In fiscal 2004, $55 million will be devoted to developing technologies to 
screen air cargo and $45 million will go to "next generation" 
explosive-detection machines. The rest of the $155 million research and 
development budget will be devoted to operations and staff at the TSA's 
technology lab in Atlantic City.

Null said the TSA will begin testing machines in January checkpoints that will 
scan documents, such as boarding passes and other objects handled by 
passengers, to see whether they contain traces of explosives. He said the 
machines, made by two manufacturers, are the closest to being approved by the 
TSA. 

Technology company executives say attracting the TSA's attention has been 
frustrating. The executives complain that while new technologies must meet 
certain TSA detection standards to win certification, the TSA has yet to tell 
them what the standards are.

"It's an endless development cycle," said a security technology executive, who 
requested anonymity because his company's products are being reviewed by the 
TSA. The executive said it often seems as though the TSA's technology lab 
doesn't intend to move technology outside the lab. "Someone has to make a 
decision that this technology has reached a point that it can significantly 
improve security, and then you need to put the equipment out there and 
determine how it operates in the real world," the executive said.

Last year, three technology companies took matters into their own hands.

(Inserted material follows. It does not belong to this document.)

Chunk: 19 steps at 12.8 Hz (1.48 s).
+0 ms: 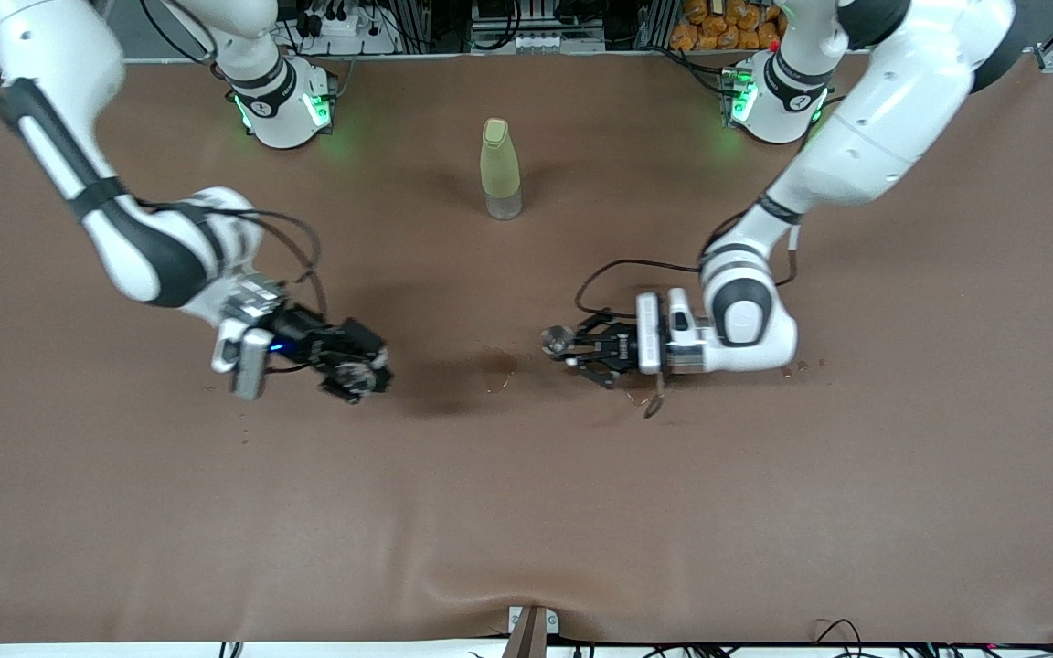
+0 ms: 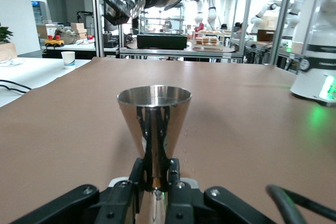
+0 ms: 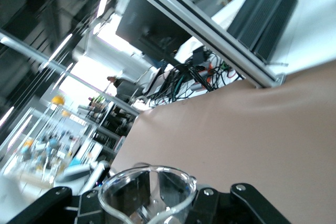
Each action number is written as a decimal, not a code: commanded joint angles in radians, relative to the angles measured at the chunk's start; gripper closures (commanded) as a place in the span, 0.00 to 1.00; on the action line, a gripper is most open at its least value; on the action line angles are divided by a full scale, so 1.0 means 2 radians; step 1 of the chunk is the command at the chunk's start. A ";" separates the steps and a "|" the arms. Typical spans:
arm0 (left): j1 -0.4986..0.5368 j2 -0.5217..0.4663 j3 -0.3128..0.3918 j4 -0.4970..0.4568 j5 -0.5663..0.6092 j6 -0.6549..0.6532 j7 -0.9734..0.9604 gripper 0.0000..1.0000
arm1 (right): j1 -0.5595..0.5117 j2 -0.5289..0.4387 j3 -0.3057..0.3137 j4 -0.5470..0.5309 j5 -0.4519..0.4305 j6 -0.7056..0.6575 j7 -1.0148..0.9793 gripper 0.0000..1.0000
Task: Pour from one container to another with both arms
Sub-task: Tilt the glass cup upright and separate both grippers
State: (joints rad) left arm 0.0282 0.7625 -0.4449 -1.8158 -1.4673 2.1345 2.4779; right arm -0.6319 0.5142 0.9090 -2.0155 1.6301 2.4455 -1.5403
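Left jaws: closed on the waist of a polished steel double-cone measuring cup [image 2: 154, 124]; the left gripper [image 1: 572, 345] hangs low over the tabletop, right of centre in the front view, cup held upright with its mouth up.
Right jaws: closed around a small clear glass cup [image 3: 148, 191]; the right gripper [image 1: 355, 370] is left of centre in the front view, over the tabletop, wrist turned so the glass looks tilted.
Gap: the two grippers are well apart, with a dark damp-looking patch [image 1: 472, 370] on the brown cloth-covered tabletop [image 1: 526, 512] between them.
Risk, alignment: the vessels must be brought together; both mouths are small, so a slight offset would likely send liquid onto the cloth.
Risk, grip: the steel cup is pinched only at its narrow waist; it may swivel in the jaws when tipped.
Risk, glass: smooth and held near the rim; it could slip if tilted further.
Risk, contents: cannot tell whether either vessel holds liquid.
Risk, cables: black cables [image 1: 609, 270] loop close by the left wrist and might snag as it rotates.
Arms: two large white jointed arms with dark joint bands, bases at the top edge of the front view.
Bystander: a pale yellow-green bottle [image 1: 500, 169] stands upright at upper centre, clear of both grippers.
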 commanded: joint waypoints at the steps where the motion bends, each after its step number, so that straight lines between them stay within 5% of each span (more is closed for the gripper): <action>1: 0.065 -0.056 -0.002 -0.060 0.066 -0.047 -0.006 1.00 | -0.035 0.015 -0.061 0.004 -0.139 -0.101 -0.007 1.00; 3: 0.129 -0.064 -0.003 -0.071 0.131 -0.107 -0.011 1.00 | -0.035 0.015 -0.129 0.026 -0.239 -0.185 -0.030 1.00; 5: 0.194 -0.071 -0.002 -0.075 0.193 -0.167 -0.014 1.00 | -0.035 0.020 -0.199 0.048 -0.286 -0.269 -0.088 1.00; 10: 0.322 -0.069 0.001 -0.072 0.301 -0.230 -0.014 1.00 | -0.036 0.089 -0.292 0.094 -0.325 -0.342 -0.284 1.00; 13: 0.388 -0.045 0.002 -0.054 0.335 -0.234 -0.013 1.00 | -0.038 0.148 -0.332 0.122 -0.323 -0.364 -0.411 1.00; 16: 0.398 -0.006 0.033 -0.031 0.340 -0.237 -0.013 1.00 | -0.060 0.214 -0.339 0.187 -0.325 -0.449 -0.456 1.00; 19: 0.398 0.030 0.035 -0.009 0.341 -0.237 -0.008 1.00 | -0.076 0.220 -0.349 0.185 -0.333 -0.492 -0.485 1.00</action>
State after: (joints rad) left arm 0.8277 0.7746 -0.3686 -1.8858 -0.8022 1.6844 2.4642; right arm -0.7515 0.9318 0.2028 -1.6743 0.9930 1.5157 -2.4766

They 
invested $1 million to showcase their equipment at Orlando International 
Airport and have it tested by two independent research organizations.

The results, which were not made public but were submitted to the TSA this 
summer, showed that the technologies could detect explosives and other weapons 
at more than twice the rate of today's security checkpoints, according to SRI 
International and the National Safe Skies Alliance, a nonprofit aviation 
testing group partially funded by the TSA. The companies are waiting for the 
TSA to respond.

Among the participants in a system called the "advanced security checkpoint" 
were GE Ion Track, a division of General Electric Co., which proposed a 
walk-through device that could "sniff" a passenger by puffing air at the body 
to detect the presence of explosives; Rapiscan Security Products Inc., a unit 
of OSI Systems Inc., which proposed a scanner that can see through a person's 
clothing to turn up hidden weapons or explosives but also shows clear outlines 
of private body parts; and Quantum Magnetics Inc., a unit of InVision 
Technologies Inc., which developed a device that looks like a standard X-ray 
machine but can detect explosives in briefcases and other carry-on bags.

While the technologies are promising, the TSA's Null said, the problem with the 
advanced security checkpoint is similar to other proposals the TSA has been 
reviewing: The machines take up too much space. Another common problem is that 
some technologies take too long to check a passenger and would slow down what 
the TSA calls "throughput," or the number of passengers who pass through a 
checkpoint in a given time, resulting in longer lines, said Null.

Null said that with that in mind, he is trying to persuade some of the security 
technology companies to combine their products into one machine that might 
perform two functions at once and save space.

"Go figure out how to combine those boxes," Null said he told the companies.